Cognitive dissonance is the illness that plagues us, exhausts us, makes us give up, makes us hungry for brains. Because, clearly, brains are in short supply. 

Things That Are Wrong With the World (Jessica Edition)

1. Jessica Simpson is being paid $800,000 by People Magazine for the first photos of her daughter, Maxwell Drew. There are a lot of things wrong with this, but let's boil it down to this thing: Magazines never should have started paying celebrities for this shit.

2. Jessica Alba is a liar. "I don't really care about my body image anymore because it just doesn't matter now that I have children."

Now, in addition to trying to figure out if you are "Mom enough," you should also feel bad that you worry about your body. Nothing should matter now that you have given birth to little angels. Please. I care about my body image. I have two wonderful children and yet, somehow, I am still a person who worries about her soft stomach and wide hips. I wish I was as evolved as Jessica Alba, who has come to terms with her body and accepts it just as it is, no matter how thin and fantastic it might be. Nope. Doesn't matter.

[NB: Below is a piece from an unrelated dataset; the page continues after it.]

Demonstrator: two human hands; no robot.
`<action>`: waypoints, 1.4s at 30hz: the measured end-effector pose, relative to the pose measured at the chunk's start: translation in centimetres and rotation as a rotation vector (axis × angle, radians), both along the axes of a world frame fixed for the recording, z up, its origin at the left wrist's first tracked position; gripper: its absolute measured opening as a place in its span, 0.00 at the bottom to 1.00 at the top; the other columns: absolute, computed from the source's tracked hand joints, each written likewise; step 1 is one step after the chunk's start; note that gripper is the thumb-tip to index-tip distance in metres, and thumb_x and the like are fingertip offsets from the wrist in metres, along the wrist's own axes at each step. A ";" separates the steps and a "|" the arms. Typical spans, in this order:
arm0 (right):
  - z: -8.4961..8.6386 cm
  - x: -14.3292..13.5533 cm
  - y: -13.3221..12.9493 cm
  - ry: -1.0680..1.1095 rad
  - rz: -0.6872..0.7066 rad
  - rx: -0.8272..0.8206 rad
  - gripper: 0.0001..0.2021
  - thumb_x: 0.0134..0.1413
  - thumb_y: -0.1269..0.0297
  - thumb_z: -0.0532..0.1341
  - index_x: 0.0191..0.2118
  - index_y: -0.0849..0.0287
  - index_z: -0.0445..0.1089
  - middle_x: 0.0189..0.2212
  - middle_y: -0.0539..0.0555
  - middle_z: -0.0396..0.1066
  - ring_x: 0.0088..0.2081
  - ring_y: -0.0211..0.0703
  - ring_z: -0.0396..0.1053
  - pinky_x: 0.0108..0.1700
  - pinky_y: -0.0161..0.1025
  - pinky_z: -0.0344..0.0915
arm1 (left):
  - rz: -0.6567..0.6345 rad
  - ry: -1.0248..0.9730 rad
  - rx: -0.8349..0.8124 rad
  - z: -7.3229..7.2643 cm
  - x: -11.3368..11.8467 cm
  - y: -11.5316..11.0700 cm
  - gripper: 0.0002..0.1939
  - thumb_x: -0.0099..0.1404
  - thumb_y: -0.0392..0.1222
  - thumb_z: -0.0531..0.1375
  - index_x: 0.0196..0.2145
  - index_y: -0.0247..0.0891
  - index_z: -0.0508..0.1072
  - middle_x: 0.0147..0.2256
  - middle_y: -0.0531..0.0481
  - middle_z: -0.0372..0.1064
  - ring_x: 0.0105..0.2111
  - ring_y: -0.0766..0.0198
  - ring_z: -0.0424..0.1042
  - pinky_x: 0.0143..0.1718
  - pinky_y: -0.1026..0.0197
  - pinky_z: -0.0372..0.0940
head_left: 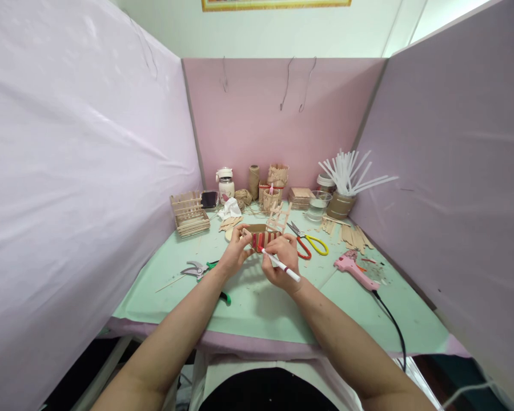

3. The price of Jessica Biel's backpack would pay my mortgage for three months and still leave me with $500 to put toward the next month's payment.

Apparently, she tweeted a photo of herself wearing a backpack from Mary Kate and Ashley Olsen's fashion line, The Row. This is how I learned that there are backpacks that cost $3,900. (No worries. Jessica didn't pay for it. It was a gift. This is how the world works. Famous, rich folks don't pay for anything ever.)

Then I learned this: There is another version of the backpack that comes in crocodile skin. It looks like this:

It costs $39,000. That would pay my mortgage for almost three years.

I once had a backpack that looked a lot like this. I believe I received it free with a subscription to Marie Claire.


  1. Great stuff. You do pop culture and politics well.

  2. At least Mr. Clooney puts his money and heart where his mouth is in attempt to do some good. The "sideliners," such as Craig T. and GB, and, yes, even to a certain extent, Bill Maher, paint a distorted caricature of those with differing opinions, shouting past each other as if they really offer listeners anything other than noise pollution. Like a Harley they are loud for no reason other than to vie for attention. Rant over.

    1. I think George Clooney is the greatest. Obviously.
      I've decided that most of these people are simply professional trolls. Bristol Palin (ugh) and her stupid blog. Trolling. She learned from the best, her ridiculous mother. Ann Coulter is a massive troll. Hell, that Time magazine "Are You Mom Enough?" cover was just employing the favorite method of Internet trolls: Say something asshole-ish to piss off as many people as possible. Get a ton of attention (with the idea that there is no such thing as negative attention). Being reasonable, sadly, gets no press.
      You're right: Noise pollution.